Dalam Islam zina merupakan dosa besar maka itu hal-hal yang mendekati pada perzinahan Islam melarang keras dan memudahkan jalan bagi siapa saja yang siap untuk menikah. Karena mempersulit pernikahan sama saja membuka peluang untuk terjadinya perzinahan yang akan mengundang adzab dari yang Maha Kuasa.

Agama sudah mempermudah maka pemerintah harusnya tidak mempersulit. Jika kita lihat lebih jeli diselenggarakannya sertifikasi ini tentu tidak efisien dari segi waktu dan biaya. Walaupun secara biaya katanya tidak dibebankan pada masyarakat alias gratis, justru malah akan menambah anggaran pengeluaran negara yang seharusnya bisa dialihkan pada hal yang lebih penting dan darurat, selain itu ini hanya akan membuka lahan basah untuk terjadinya praktek korupsi. 

Adapun apabila dasar diselenggarakannya sertifikasi ini demi menurunkan tingginya angka perceraian, stunting dan gizi buruk itu adalah solusi yang tidak tepat sasaran, karena sesunggunya terjadinya semua itu adalah efek dari sistem yang ada. Buah dari lingkaran setan sistem sekuler kapitalisme. 
Aturan dan kebijakan selalu berpihak pada pemilik modal sehingga yang kaya makin kaya yang miskin makin miskin, ditambah semakin jauhnya umat dari ajaran agamanya.

Stunting sendiri adalah perawakan kerdil yang disebabkan kekurangan asupan nutrisi sama halnya gizi buruk, yang dimana faktor utamanya tentu saja karena kemiskinan tinggi, lapangan pekerjaan sulit sementara kebutuhan pokok harganya melangit. Kemiskinan dan ketidakseimbangan ekonomi inilah yang menjadi biang keributan dan perceraian. Belum lagi maraknya muda-mudi berpacaran dan melakukan pergaulan bebas yang berujung hamil di luar nikah, sehingga tatkala mereka menikah pun itu hanya karena rasa malu. Ditambah tidak ada upaya pemerintah dalam menjaga aqidah umat dan wawasan tentang ajaran agamanya, yang ada justru pemerintah memfasilitasi dan mewarnai kehidupan dengan kebebasan ala barat dengan Islam moderat dan tontonan yang tidak bermartabat.

Di era kapitalistik saat ini ketahanan keluarga tidak cukup disiapkan oleh individu dengan tambahan pengetahuan dan ketrampilan tapi membutuhkan daya dukung negara dan sistem yang terintegrasi. 

Pemimpin merupakan pelayan masyarakat yang bertanggung jawab dan menjamin terhadap kesejahteraan rakyat.
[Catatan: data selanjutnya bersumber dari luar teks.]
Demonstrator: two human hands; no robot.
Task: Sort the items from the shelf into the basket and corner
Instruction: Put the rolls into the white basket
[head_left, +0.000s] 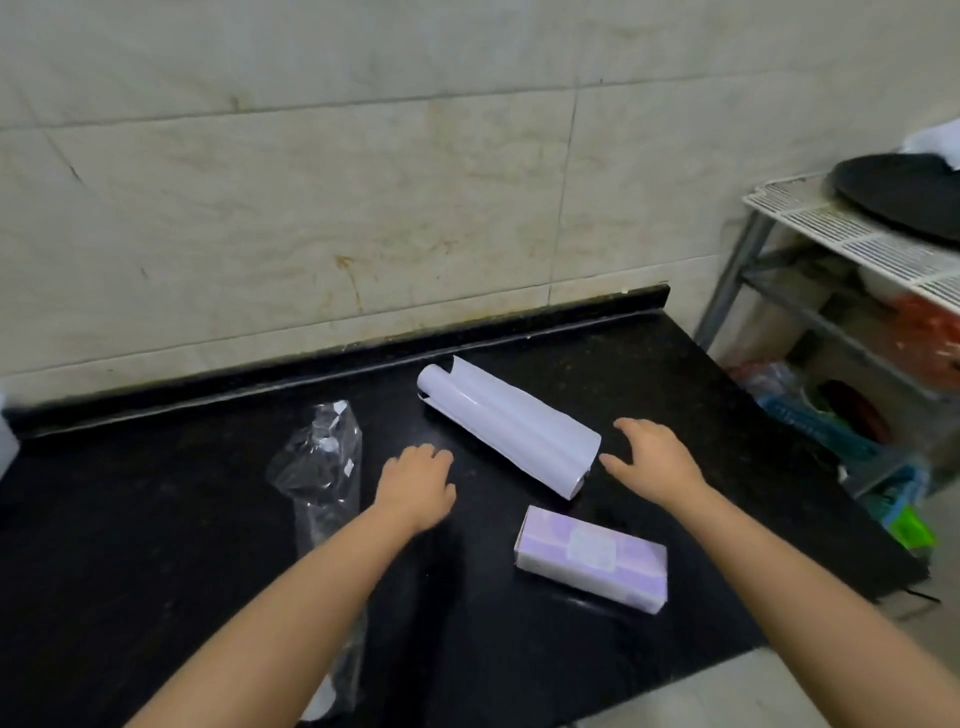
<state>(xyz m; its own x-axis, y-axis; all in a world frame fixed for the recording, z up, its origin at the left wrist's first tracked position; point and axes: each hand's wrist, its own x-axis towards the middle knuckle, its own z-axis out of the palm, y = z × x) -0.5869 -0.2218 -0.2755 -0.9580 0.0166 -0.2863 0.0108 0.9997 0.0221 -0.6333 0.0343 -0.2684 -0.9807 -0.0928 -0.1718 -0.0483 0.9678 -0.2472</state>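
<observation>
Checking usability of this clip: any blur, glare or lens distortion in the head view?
Head view: wide-angle bowing of the countertop edge; soft blur on the wire rack at right; glare on the clear plastic bag; white roll and both hands reasonably sharp.

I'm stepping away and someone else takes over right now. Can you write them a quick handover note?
Left hand: open, empty, over the counter.
Right hand: open, empty, by the near end of the white roll.
On the counter: roll, purple box, clear bag.
Shelf stands to the right.
Nothing visibly sorted yet; all three remain to place.
</observation>
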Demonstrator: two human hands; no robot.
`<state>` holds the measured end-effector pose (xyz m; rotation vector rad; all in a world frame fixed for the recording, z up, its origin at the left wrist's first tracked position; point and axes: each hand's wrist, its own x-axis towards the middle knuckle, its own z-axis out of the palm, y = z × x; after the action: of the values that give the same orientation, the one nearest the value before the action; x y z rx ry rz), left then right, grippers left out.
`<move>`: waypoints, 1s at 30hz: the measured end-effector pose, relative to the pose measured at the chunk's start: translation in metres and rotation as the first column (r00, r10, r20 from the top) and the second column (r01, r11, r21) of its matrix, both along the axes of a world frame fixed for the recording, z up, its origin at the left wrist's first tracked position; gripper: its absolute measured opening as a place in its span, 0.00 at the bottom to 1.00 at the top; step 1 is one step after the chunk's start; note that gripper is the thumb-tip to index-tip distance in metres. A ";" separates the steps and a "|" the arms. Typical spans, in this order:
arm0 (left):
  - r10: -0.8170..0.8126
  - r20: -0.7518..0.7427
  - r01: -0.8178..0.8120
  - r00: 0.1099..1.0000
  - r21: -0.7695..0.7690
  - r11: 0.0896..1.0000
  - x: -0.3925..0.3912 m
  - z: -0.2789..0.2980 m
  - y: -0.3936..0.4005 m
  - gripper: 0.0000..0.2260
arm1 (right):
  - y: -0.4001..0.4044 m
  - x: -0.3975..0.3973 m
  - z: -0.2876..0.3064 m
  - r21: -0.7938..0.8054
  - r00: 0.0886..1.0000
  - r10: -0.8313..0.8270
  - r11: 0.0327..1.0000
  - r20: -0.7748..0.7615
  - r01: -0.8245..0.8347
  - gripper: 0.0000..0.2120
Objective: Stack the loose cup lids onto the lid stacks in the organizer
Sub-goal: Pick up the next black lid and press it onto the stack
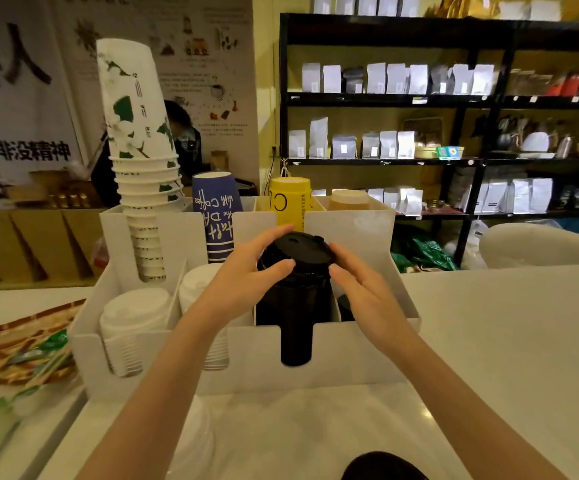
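A white organizer (350,355) stands on the counter. Its front row holds two white lid stacks (132,317) (198,289) and a tall black lid stack (296,306). A black lid (301,249) lies on top of the black stack. My left hand (250,271) grips the stack's left side, thumb against the top lid's rim. My right hand (360,285) touches the right side with fingers spread. A loose black lid (383,467) lies at the bottom edge, and loose white lids (198,441) lie near my left forearm.
The organizer's back row holds a tall leaning stack of white and green cups (139,161), blue cups (217,220), yellow cups (289,202) and brown cups (348,200). A tray with packets (21,351) sits at the left. Black shelves with bags (419,133) stand behind.
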<state>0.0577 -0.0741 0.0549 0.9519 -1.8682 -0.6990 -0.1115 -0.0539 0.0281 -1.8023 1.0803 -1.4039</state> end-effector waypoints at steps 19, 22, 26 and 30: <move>0.045 0.036 -0.049 0.998 0.113 0.992 0.007 -0.007 -0.010 0.29 | 0.004 0.008 -0.011 -0.320 0.902 -0.323 0.919 -0.287 0.228 0.23; 0.059 0.040 -0.062 0.997 0.100 0.993 0.004 -0.006 -0.009 0.29 | 0.002 0.009 -0.013 -0.336 0.894 -0.335 0.913 -0.299 0.230 0.23; 0.135 0.070 -0.136 0.988 0.010 0.991 -0.005 -0.012 -0.008 0.30 | 0.001 0.006 -0.015 -0.369 0.874 -0.369 0.896 -0.316 0.246 0.22; 0.211 0.080 -0.208 0.974 -0.036 0.977 -0.012 -0.017 -0.006 0.31 | 0.004 0.008 -0.019 -0.408 0.839 -0.415 0.875 -0.354 0.261 0.22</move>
<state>0.0455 -0.0799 0.0376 1.1564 -1.8111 -0.5122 -0.1031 -0.0504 0.0092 -2.3439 1.5265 -1.5078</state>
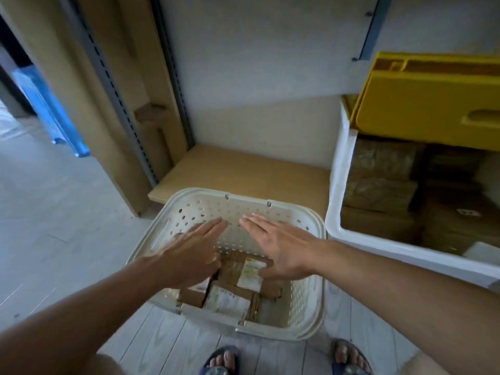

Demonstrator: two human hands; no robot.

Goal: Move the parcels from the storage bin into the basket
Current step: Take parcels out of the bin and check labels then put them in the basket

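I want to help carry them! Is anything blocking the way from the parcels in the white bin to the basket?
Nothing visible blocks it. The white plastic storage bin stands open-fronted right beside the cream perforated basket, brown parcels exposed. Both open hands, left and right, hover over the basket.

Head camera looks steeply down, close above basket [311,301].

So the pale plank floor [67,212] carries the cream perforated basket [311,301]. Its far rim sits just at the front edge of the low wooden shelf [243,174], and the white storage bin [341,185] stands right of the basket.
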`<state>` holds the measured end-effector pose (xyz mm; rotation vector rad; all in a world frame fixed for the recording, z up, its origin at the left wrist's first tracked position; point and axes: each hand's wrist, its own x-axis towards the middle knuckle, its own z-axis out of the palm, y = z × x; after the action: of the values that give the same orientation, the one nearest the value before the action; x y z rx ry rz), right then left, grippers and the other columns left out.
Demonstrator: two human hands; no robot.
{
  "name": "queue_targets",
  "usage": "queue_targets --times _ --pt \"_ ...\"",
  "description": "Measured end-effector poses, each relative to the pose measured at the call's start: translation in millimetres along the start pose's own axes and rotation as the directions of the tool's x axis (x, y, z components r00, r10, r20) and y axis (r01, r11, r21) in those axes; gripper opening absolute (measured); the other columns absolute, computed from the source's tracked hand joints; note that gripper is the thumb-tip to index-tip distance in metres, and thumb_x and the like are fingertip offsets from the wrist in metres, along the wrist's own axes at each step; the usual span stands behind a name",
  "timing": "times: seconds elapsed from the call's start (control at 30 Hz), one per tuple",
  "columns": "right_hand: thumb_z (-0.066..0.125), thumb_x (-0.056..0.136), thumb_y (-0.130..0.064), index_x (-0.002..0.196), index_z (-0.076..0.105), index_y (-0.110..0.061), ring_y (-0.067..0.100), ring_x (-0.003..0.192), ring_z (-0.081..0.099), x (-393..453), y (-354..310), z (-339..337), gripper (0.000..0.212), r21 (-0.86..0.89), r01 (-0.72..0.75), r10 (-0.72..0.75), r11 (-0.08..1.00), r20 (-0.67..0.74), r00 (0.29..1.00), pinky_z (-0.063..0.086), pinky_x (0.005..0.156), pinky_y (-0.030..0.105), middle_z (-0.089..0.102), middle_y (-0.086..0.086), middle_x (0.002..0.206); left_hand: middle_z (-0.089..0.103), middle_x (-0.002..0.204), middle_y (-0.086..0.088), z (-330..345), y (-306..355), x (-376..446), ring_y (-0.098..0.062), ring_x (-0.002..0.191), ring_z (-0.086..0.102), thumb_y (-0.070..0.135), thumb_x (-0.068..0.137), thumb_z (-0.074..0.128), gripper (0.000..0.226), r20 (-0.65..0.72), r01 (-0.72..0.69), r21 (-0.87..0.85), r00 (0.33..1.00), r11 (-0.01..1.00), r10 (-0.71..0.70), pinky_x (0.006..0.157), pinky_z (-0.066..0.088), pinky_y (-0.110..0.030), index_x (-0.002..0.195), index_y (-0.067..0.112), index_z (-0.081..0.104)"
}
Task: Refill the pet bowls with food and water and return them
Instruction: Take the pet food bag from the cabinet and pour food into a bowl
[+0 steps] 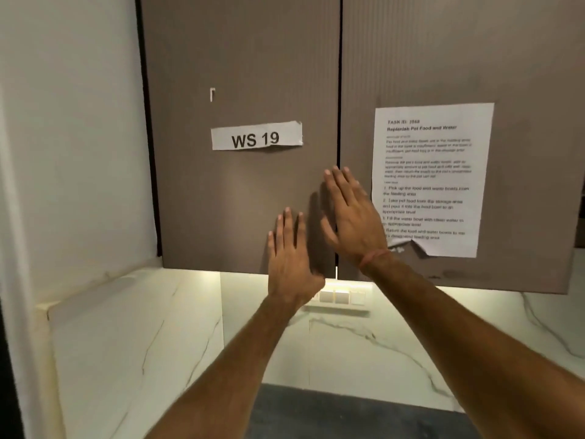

Yaitu berupa sandang pangan yang murah, menyediakan lapangan pekerjaan, jaminan pendidikan serta kesehatan yang berkualitas dan gratis.

Itu semua mustahil diraih dalam sistem yang ada saat ini, semua dapat terwujud dengan kembali pada aturan Islam. Islam dengan segala kegemilangannya berhasil memimpin 14 abad lamanya. Contohnya pada masa kepemimpinan Umar bin Abdul Aziz, rakyat nya sejahtera hingga tidak ada satupun yang mau menerima zakat. Di bawah kepemimpinannya para pemuda bahkan dinikahkan dan dibiayai, sehingga potensi terjadinya perzinahan tertutup rapat dan negera pun merasakan keberkahan dari Allah Ta’alaa.